Awesome JEPA

What is JEPA?

A Joint Embedding Predictive Architecture predicts the representation of a target signal from the representation of a context signal, entirely in an abstract latent space. Where generative models reconstruct every pixel or token, a JEPA predicts features, so it can discard unpredictable detail and keep the structure that matters for understanding, reasoning, and planning.

A JEPA has three parts: a context encoder, a target encoder, and a predictor that maps context embeddings to predicted target embeddings. Predicting in embedding space admits a trivial solution where everything collapses to a constant, so JEPAs use an asymmetry to prevent this, such as a stop-gradient target encoder updated as an exponential moving average, or an explicit variance and covariance penalty.
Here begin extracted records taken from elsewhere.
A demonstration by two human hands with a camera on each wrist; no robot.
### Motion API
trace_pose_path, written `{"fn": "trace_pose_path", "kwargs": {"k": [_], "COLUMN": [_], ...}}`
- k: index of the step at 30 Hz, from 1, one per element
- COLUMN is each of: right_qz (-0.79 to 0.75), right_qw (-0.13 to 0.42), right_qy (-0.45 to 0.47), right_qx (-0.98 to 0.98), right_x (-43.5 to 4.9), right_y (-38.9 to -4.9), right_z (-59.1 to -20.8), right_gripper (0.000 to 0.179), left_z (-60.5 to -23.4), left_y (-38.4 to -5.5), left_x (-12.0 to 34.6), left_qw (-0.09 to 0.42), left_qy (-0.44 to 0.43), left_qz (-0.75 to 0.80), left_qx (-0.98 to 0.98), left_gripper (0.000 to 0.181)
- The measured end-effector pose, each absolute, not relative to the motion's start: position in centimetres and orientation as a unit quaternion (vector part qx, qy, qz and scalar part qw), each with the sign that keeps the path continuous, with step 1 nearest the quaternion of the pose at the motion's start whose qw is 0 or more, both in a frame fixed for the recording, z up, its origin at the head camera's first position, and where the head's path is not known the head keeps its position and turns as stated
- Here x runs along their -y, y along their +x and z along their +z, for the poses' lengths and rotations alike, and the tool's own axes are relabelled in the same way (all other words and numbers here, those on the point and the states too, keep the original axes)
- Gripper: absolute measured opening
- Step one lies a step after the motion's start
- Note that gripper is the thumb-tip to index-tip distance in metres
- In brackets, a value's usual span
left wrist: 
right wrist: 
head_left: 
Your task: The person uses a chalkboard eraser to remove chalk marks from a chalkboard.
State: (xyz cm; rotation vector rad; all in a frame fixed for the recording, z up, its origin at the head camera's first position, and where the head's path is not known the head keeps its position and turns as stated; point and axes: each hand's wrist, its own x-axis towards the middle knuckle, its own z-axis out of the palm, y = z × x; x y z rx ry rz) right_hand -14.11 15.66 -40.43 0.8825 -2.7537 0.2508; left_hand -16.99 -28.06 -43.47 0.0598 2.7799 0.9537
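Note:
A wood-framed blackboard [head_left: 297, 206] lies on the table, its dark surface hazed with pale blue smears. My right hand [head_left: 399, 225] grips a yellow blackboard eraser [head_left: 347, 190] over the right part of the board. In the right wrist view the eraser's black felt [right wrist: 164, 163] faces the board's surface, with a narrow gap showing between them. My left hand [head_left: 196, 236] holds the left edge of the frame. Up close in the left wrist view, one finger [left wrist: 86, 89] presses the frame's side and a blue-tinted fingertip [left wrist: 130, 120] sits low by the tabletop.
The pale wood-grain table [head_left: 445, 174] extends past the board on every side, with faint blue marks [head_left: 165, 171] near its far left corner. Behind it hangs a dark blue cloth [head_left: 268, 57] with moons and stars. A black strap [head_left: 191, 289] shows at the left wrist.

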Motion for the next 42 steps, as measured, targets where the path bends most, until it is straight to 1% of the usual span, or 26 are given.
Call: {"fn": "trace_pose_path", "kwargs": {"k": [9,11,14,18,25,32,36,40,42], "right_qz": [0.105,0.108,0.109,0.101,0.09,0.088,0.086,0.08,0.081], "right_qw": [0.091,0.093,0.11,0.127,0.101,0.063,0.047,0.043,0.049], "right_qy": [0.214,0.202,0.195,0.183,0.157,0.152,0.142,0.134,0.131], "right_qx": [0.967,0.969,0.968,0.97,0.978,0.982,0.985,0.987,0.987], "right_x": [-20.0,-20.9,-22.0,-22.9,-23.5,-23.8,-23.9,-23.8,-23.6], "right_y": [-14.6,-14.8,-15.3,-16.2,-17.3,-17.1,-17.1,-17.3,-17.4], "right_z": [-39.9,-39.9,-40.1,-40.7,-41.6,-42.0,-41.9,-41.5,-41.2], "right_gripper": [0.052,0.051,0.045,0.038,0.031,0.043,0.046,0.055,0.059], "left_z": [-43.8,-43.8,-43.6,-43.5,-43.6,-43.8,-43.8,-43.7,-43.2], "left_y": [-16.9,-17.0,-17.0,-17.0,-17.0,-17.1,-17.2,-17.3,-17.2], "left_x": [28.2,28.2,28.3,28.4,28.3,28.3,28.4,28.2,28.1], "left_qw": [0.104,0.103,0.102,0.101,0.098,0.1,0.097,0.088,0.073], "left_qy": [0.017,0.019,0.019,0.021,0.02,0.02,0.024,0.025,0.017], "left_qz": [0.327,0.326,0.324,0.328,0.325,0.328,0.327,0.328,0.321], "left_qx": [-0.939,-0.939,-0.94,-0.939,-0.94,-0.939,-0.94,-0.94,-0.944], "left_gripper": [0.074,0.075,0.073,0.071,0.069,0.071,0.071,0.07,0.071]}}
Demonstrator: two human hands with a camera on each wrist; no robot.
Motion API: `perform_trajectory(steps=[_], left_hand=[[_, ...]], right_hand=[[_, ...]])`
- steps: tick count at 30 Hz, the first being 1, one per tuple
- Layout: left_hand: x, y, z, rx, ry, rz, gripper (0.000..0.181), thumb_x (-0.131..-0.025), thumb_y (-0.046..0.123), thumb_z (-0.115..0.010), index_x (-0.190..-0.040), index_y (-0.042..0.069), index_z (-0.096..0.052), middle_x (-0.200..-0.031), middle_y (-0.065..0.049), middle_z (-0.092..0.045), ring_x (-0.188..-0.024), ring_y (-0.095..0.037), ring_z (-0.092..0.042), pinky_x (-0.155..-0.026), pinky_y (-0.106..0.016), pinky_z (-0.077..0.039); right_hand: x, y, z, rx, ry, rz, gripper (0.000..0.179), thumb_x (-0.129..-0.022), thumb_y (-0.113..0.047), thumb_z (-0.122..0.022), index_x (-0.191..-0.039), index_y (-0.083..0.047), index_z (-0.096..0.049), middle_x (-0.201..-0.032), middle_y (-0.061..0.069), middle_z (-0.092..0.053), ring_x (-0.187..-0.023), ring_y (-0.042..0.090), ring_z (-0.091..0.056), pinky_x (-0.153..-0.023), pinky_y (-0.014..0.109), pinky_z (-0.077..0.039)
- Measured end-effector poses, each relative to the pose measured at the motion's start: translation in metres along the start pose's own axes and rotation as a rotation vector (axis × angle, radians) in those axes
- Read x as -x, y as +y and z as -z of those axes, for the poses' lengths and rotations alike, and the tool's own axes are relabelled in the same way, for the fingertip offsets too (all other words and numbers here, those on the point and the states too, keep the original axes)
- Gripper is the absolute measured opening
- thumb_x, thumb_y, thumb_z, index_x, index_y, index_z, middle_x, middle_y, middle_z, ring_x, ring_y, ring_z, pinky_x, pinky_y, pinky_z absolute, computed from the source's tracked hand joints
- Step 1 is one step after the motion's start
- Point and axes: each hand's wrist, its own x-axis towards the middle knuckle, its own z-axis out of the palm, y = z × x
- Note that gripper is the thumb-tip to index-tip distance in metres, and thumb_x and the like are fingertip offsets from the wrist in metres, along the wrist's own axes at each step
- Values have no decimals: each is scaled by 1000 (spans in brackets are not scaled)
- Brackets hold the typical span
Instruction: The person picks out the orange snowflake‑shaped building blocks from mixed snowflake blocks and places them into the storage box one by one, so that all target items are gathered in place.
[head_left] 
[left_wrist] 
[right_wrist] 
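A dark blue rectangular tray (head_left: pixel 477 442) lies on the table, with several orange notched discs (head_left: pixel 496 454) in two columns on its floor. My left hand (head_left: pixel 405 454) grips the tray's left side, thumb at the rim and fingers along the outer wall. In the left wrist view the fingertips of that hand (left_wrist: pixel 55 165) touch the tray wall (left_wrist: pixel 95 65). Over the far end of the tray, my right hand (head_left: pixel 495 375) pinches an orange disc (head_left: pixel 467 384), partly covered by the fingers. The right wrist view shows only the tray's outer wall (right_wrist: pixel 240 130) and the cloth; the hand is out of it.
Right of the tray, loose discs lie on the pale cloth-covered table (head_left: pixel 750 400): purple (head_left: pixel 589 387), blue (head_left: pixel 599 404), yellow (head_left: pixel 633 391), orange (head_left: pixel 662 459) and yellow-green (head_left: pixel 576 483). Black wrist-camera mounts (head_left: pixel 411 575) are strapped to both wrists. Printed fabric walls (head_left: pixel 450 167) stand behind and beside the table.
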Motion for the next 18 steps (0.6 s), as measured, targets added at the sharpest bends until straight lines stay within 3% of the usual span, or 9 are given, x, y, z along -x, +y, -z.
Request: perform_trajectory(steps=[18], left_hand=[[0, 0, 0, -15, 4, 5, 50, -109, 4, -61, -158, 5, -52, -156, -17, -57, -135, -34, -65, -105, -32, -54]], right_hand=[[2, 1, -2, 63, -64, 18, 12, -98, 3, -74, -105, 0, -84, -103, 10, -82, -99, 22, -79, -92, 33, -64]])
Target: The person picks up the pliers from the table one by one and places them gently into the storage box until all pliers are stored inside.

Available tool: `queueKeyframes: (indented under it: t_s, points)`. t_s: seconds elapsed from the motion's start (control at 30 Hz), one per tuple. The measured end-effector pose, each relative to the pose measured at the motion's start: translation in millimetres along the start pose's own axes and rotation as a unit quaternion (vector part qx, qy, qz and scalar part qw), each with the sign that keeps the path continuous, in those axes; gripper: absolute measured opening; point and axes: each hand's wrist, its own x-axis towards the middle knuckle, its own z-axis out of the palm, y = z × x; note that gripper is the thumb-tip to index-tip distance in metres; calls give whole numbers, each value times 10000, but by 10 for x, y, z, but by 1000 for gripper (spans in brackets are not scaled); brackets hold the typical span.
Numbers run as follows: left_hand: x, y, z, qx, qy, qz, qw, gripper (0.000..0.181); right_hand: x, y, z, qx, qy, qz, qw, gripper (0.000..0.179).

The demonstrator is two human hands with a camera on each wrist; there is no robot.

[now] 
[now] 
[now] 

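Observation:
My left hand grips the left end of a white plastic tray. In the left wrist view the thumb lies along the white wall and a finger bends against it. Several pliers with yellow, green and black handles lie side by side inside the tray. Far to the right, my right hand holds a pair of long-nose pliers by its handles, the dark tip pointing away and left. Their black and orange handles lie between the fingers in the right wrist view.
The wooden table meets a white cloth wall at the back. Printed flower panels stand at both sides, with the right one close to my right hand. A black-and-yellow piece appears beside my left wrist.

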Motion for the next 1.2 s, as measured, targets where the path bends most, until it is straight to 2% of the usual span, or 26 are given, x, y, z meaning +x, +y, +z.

This design is the centerpiece of LeCun's proposal for autonomous machine intelligence, where an agent learns a predictive world model in representation space and plans by searching for actions that lead to desired predicted states. The family began with images (I-JEPA) and video (V-JEPA, V-JEPA 2) and now reaches audio, point clouds, graphs, time series, and many scientific domains.

Foundations

A Path Towards Autonomous Machine Intelligence (Yann LeCun, 2022). The position paper that introduced the JEPA concept and a blueprint for world-model-driven autonomous agents. pdf
Introduction to Latent Variable Energy-Based Models (Anna Dawid and Yann LeCun, 2023). A tutorial connecting energy-based models to the autonomous-intelligence proposal that motivates JEPA.

Core Architectures

The canonical JEPA line from Meta FAIR.

I-JEPA: Self-Supervised Learning from Images with a Joint-Embedding Predictive Architecture (Mahmoud Assran et al., CVPR 2023). The first image JEPA, predicting representations of target image blocks from a single context block without hand-crafted augmentations. code · models · blog
V-JEPA: Revisiting Feature Prediction for Learning Visual Representations from Video (Adrien Bardes et al., ICLR 2025). Learns video representations purely by predicting masked spatiotemporal features in latent space. code · blog
V-JEPA 2: Self-Supervised Video Models Enable Understanding, Prediction and Planning (Mido Assran et al., 2025). A video world model trained on over one million hours of video, with an action-conditioned variant (V-JEPA 2-AC) that enables zero-shot robot planning. code · models · blog
V-JEPA 2.1: Unlocking Dense Features in Video Self-Supervised Learning (Lorenzo Mur-Labadia et al., 2026). Extends V-JEPA 2 with dense predictive loss, deep self-supervision, multimodal tokenizers, and released pretrained checkpoints for dense video and image features. code and models
MC-JEPA: A Joint-Embedding Predictive Architecture for Self-Supervised Learning of Motion and Content Features (Adrien Bardes, Jean Ponce, Yann LeCun, 2023). Jointly learns optical flow and content features in a shared encoder.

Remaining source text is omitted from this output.